* WHAT THE TASK ASKS
In your reply, reproduce every line of the data without any alteration.

··· RECORDS TO PROCESS

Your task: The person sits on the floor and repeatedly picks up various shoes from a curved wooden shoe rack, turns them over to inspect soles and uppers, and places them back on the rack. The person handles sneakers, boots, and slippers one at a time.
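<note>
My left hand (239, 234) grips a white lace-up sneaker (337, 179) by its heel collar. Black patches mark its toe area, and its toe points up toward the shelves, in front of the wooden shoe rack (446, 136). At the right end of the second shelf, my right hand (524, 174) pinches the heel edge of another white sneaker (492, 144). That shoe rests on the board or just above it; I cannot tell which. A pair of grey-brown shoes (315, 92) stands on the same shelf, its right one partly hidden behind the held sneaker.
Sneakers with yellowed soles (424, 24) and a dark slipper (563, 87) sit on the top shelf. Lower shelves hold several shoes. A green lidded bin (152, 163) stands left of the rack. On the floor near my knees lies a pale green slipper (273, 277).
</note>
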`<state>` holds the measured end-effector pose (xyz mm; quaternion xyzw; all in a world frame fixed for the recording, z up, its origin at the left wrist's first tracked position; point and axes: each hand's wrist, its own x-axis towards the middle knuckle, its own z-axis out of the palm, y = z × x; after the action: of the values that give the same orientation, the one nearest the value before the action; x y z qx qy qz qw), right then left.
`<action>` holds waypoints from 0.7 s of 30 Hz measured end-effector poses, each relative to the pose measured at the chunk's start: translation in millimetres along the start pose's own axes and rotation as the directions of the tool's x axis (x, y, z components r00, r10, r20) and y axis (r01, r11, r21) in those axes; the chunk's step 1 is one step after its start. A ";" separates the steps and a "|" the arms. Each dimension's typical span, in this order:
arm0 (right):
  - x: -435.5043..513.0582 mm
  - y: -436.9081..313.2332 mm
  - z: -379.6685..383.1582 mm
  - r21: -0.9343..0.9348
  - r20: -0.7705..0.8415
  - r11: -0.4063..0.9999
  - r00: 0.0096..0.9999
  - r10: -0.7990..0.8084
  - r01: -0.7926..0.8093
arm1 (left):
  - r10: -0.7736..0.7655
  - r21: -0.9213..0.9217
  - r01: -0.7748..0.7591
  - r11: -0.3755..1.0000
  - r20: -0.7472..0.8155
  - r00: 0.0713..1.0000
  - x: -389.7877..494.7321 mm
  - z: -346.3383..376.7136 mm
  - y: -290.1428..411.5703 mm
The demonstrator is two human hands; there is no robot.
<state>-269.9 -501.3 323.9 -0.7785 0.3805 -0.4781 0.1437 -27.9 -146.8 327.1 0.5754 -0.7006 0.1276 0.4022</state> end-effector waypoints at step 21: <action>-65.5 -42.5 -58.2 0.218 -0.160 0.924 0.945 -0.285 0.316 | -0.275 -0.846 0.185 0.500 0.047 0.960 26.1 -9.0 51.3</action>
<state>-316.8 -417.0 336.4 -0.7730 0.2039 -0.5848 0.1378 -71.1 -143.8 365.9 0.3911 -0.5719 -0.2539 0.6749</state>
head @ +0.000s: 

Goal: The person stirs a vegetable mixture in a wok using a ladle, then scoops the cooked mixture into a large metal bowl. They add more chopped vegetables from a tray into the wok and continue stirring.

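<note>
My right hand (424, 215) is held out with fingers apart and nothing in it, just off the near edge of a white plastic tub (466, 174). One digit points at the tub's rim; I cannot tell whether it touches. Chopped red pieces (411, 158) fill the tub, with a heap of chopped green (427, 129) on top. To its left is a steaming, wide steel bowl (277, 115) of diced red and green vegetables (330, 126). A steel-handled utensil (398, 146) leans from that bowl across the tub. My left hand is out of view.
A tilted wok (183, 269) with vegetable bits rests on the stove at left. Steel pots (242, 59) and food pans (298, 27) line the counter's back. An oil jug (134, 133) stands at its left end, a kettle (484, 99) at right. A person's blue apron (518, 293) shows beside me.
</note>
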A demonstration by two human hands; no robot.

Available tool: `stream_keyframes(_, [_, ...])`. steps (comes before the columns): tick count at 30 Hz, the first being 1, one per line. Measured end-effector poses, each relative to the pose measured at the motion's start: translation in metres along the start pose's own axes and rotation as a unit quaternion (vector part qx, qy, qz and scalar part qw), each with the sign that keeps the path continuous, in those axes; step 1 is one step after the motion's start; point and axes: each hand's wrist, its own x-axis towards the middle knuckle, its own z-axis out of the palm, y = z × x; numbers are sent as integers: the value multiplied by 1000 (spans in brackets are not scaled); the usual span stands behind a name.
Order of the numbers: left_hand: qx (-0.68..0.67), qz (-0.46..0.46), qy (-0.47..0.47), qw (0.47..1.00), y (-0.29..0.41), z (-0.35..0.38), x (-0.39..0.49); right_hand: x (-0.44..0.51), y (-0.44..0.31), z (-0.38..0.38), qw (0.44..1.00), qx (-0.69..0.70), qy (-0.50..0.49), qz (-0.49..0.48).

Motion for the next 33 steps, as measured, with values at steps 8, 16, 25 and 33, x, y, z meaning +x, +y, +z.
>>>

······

* OUTPUT FOR THIS EXERCISE
Your task: The person sits on the floor and repeatedly picks up various shoes from a curved wooden shoe rack, turns them over to inspect soles and uppers, and places them back on the rack. The person handles sneakers, boots, and slippers one at a time.
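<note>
My left hand (239, 234) grips a white lace-up sneaker (337, 179) by its heel collar. Black patches mark its toe area, and its toe points up toward the shelves, in front of the wooden shoe rack (446, 136). At the right end of the second shelf, my right hand (524, 174) pinches the heel edge of another white sneaker (492, 144). That shoe rests on the board or just above it; I cannot tell which. A pair of grey-brown shoes (315, 92) stands on the same shelf, its right one partly hidden behind the held sneaker.
Sneakers with yellowed soles (424, 24) and a dark slipper (563, 87) sit on the top shelf. Lower shelves hold several shoes. A green lidded bin (152, 163) stands left of the rack. On the floor near my knees lies a pale green slipper (273, 277).
</note>
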`<state>` holds the measured end-effector pose (xyz mm; quaternion xyzw; all in a world frame fixed for the recording, z up, its origin at the left wrist's first tracked position; point and axes: each hand's wrist, its own x-axis towards the middle knuckle, its own z-axis out of the palm, y = z × x; after the action: of the values that give the same orientation, the one nearest the value before the action; x y z qx qy qz qw), right then left.
`<action>` holds waypoints from 0.7 s of 30 Hz measured end-effector poses, each relative to the pose measured at the chunk's start: translation in millimetres along the start pose's own axes and rotation as the directions of the tool's x axis (x, y, z components r00, r10, r20) and y axis (r01, r11, r21) in those axes; the chunk's step 1 is one step after its start. A ";" separates the steps and a "|" the arms. Each dimension's typical span, in this order:
arm0 (right):
  - x: -435.5043..513.0582 mm
  - y: -436.9081..313.2332 mm
  - z: -379.6685..383.1582 mm
  - r21: -0.9343..0.9348
  - r20: -0.7705..0.8415
  - r11: -0.4063..0.9999
  - r00: 0.0096..0.9999
  - r10: -0.7990..0.8084
  - r01: -0.7926..0.8093
arm1 (left):
  - r10: -0.7736..0.7655
  - r21: -0.9213..0.9217
  - r01: -0.7748..0.7591
  - r11: -0.3755..1.0000
  - r20: -0.7472..0.8155
  - r00: 0.0713..1.0000
  - x: -389.7877..494.7321 mm
  - z: -346.3383..376.7136 mm
  - y: -290.1428..411.5703 mm
The demonstrator is two human hands; there is no robot.
<state>-269.9 -501.3 323.9 -0.7785 0.3805 -0.4781 0.1437 -27.9 -146.8 327.1 0.5754 -0.7006 0.1276 0.4022</state> end-effector waypoints at step 21: <action>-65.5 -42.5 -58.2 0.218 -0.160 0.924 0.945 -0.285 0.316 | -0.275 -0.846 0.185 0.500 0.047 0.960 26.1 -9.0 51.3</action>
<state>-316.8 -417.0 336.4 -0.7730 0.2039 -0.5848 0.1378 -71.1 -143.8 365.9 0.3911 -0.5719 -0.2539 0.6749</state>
head @ +0.000s: 

Goal: The person stirs a vegetable mixture in a wok using a ladle, then scoops the cooked mixture into a large metal bowl. They add more chopped vegetables from a tray into the wok and continue stirring.

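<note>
My right hand (424, 215) is held out with fingers apart and nothing in it, just off the near edge of a white plastic tub (466, 174). One digit points at the tub's rim; I cannot tell whether it touches. Chopped red pieces (411, 158) fill the tub, with a heap of chopped green (427, 129) on top. To its left is a steaming, wide steel bowl (277, 115) of diced red and green vegetables (330, 126). A steel-handled utensil (398, 146) leans from that bowl across the tub. My left hand is out of view.
A tilted wok (183, 269) with vegetable bits rests on the stove at left. Steel pots (242, 59) and food pans (298, 27) line the counter's back. An oil jug (134, 133) stands at its left end, a kettle (484, 99) at right. A person's blue apron (518, 293) shows beside me.
</note>
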A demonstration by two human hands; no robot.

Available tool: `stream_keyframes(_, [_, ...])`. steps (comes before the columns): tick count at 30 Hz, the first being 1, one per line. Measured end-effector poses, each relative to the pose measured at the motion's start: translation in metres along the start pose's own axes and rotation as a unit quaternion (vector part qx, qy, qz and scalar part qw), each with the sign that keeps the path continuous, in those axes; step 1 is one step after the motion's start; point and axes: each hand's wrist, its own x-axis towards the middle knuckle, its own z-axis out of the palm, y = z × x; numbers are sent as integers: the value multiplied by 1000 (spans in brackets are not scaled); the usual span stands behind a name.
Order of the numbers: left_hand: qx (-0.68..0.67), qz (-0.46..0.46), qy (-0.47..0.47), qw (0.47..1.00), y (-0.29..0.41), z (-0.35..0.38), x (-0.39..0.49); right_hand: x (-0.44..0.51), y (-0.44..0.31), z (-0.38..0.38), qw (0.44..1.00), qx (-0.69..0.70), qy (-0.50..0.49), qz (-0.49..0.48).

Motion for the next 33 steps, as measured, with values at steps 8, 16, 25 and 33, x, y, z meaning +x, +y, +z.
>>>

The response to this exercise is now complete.